Akibat dari perbuatan ayahku, sejak remaja aku tidak ingin menikah. Aku tidak ingin punya suami. Nah, walaupun akhirnya aku menikah, aku minim romantis dengan suami. Aku tidak pernah mempercayainya 100%. Aku selalu mempersiapkan diri untuk berpisah dengannya.
Kemudian, aku mati rasa terhadap ayah ibuku, terutama ayahku. Aku kurang peduli dengannya. Bagiku dia laki-laki jahat. Dan ibuku pun jahat selalu menyeretku dalam masalah perselingkuhan ayahku.
—
Seperti itulah trauma menyakiti perempuan tadi, membuatnya mati rasa secara emosional terhadap orangtuanya. Selama puluhan tahun tersimpan, memunculkan tindakan-tindakan yang akhirnya merugikan diri dan orang-orang terdekatnya.
Kalau kamu membaca tulisan ini dan merasa memiliki pengalaman pahit yang menyedihkan atau sesuatu yang menakutkan, mungkin kamu perlu menyelesaikannya.
Kak, aku mau nanya. Sebenarnya apakah ga masalah kita membiarkan trauma itu atau justru perlahan kita lawan rasa takutnya? Kemungkinan kan kita juga susah untuk mengobatinya, misal belum sanggup/percaya/yakin untuk pergi ke psikolog atau lain halnya, kira-kira dari sisi ilmu psikolog gimana ya?
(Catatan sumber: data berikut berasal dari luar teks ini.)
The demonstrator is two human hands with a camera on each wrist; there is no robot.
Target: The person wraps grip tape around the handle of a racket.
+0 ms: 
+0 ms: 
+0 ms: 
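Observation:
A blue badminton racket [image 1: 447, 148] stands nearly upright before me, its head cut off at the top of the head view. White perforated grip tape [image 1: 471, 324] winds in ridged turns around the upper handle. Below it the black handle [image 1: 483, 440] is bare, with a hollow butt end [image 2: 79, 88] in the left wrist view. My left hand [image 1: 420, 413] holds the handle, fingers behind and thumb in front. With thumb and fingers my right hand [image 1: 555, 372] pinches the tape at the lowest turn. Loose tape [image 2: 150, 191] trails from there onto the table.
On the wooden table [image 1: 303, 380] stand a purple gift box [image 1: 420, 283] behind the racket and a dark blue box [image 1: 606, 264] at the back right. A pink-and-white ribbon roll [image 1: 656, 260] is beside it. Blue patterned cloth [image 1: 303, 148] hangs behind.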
Versi aku, sebaiknya kita tahu dulu kita itu trauma terhadap apa?
Misalnya trauma terhadap tsunami. Kita pelajari apa itu tsunami, seperti apa itu tsunami, kapan kemungkinan tsunami lagi. bagaimana kalau tsunami lagi?
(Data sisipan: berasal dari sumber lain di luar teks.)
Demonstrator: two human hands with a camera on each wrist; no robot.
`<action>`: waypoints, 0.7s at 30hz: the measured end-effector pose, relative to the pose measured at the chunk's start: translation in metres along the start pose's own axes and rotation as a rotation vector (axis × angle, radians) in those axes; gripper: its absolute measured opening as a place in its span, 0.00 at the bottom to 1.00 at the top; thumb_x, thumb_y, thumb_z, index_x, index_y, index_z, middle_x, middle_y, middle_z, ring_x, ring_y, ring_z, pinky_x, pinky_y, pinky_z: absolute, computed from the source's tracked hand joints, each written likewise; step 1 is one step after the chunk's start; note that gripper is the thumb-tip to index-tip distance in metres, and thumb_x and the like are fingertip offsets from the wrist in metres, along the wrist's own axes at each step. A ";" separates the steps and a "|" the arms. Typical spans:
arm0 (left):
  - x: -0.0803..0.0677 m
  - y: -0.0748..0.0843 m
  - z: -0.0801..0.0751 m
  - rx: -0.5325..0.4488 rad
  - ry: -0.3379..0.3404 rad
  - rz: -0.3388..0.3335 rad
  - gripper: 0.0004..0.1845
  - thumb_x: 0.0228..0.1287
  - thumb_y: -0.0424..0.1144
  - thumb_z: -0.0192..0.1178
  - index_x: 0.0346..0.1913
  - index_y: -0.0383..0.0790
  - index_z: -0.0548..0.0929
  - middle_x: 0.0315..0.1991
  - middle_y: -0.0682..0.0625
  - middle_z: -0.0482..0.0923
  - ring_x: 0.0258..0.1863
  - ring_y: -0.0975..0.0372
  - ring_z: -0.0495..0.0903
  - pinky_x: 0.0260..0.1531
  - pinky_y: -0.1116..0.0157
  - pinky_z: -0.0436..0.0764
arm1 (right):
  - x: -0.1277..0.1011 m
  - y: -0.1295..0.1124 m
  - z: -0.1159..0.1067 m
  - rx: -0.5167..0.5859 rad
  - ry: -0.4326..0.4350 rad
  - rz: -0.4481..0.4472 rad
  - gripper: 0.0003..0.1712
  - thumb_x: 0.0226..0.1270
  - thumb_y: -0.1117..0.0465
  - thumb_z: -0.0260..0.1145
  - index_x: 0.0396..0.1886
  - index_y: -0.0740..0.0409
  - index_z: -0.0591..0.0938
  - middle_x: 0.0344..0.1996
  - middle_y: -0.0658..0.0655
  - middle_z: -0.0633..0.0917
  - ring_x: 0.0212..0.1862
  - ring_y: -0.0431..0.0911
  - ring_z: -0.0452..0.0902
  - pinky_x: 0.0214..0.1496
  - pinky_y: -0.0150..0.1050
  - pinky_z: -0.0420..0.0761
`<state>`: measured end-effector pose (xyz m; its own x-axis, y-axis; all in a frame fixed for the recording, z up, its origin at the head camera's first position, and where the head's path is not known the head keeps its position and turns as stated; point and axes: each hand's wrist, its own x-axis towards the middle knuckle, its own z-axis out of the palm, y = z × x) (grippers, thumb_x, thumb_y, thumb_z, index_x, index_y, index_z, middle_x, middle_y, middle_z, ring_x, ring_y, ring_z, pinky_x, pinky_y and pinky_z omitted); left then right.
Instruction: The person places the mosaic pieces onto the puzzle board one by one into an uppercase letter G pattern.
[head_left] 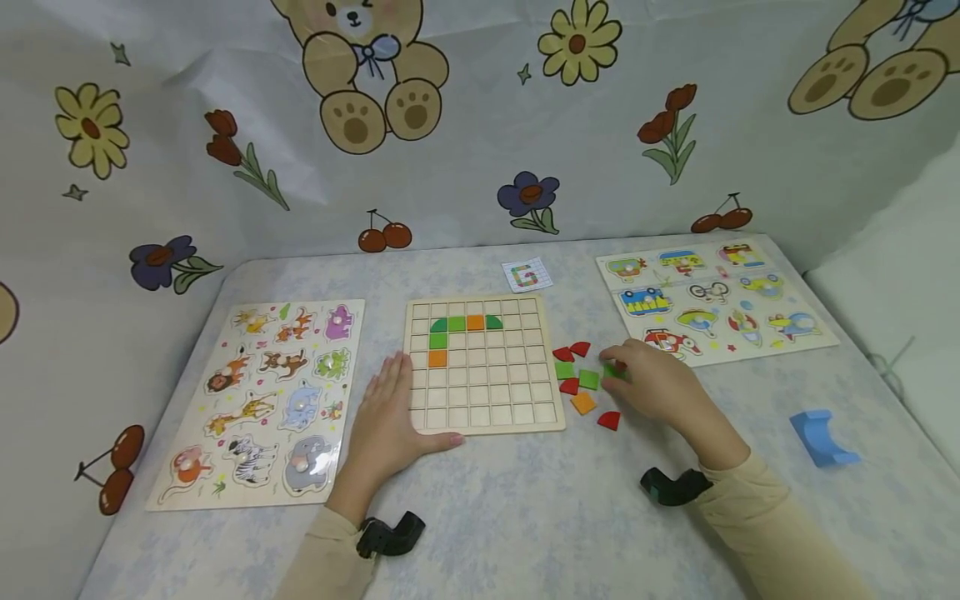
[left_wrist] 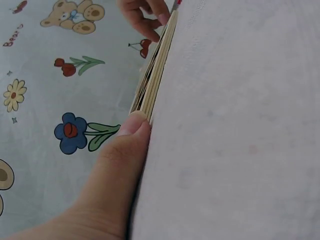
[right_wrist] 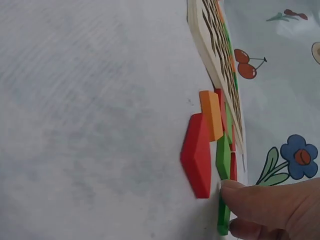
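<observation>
A wooden grid board point(head_left: 480, 400) lies in the middle of the table, with green and orange pieces set in some of its cells. My left hand point(head_left: 386, 421) rests at its near left corner, fingers straight along the left side and thumb at the front edge. Right of the board, my right hand point(head_left: 652, 379) pinches a green block point(right_wrist: 223, 220) between thumb and fingers, low at the tabletop. Close by lie another green square point(head_left: 588, 380), an orange square point(head_left: 583, 403), a red quarter-round piece point(head_left: 609, 420) and several more red pieces.
A small pattern card point(head_left: 527, 274) lies behind the board. An animal puzzle point(head_left: 262, 408) sits at the left, a vehicle puzzle point(head_left: 720, 308) at the back right. A blue curved block point(head_left: 823, 439) stands on the right. Patterned cloth point(head_left: 465, 183) hangs behind the table.
</observation>
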<state>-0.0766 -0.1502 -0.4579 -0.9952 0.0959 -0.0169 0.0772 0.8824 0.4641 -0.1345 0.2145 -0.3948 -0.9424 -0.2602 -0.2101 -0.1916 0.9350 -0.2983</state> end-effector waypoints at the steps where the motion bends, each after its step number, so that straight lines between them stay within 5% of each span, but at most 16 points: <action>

Dengan mengetahui pengetahuan tentang tsunami, kita bisa lebih tenang pasti, ternyata tsunami itu fenomena yang jarang sekali terjadi. Kemungkinan 50 tahun lagi pun belum tentu terjadi, akan tetapi daripada ketakutan terus, lebih baik aku tinggal jauh dari pantai.
Atau seperti kisah yang kuceritakan di atas. Ketika perempuan itu tahu dia trauma karena melihat ayahnya dan menjadi tidak peduli dengan ayahnya, dia bisa ke psikolog, pelan-pelan mengeluarkan kebencian-kebenciannya dan mencoba memaafkan ayahnya.
Jadi kalau mau pulih, lebih ke mengenali trauma kita dan mencoba berdamai dengan diri.
Yang pasti trauma jangan dibiarkan. Karena akan menyakiti diri sendiri dan menyakiti orang lain.
Kak aku udah di tahap trauma apapun yang menimpaku di masa lalu aku belajar untuk ‘menerima’nya. tapi aku enggak tau juga apakah ini pertanda sembuh atau bukan. Karena aku ngerti apa yang membuat aku trauma saat itu, apa yang membuat kesal tapi toh kalau jadi dendam tidak menyelesaikan apa-apa. dan sekarang triggernya hanya kalau melihat orang bernasib sama atau akan, aku bakal nangis. gitu aja.
Kalau sudah di tahap menerima itu sudah proses pulih. Menerima keadaan, memaafkan dan berdamai dengan keadaan itu yang perlu.
Belajar lebih mencintintai diri sendiri.
Kalau sesekali ketrigger itu kondisi normal.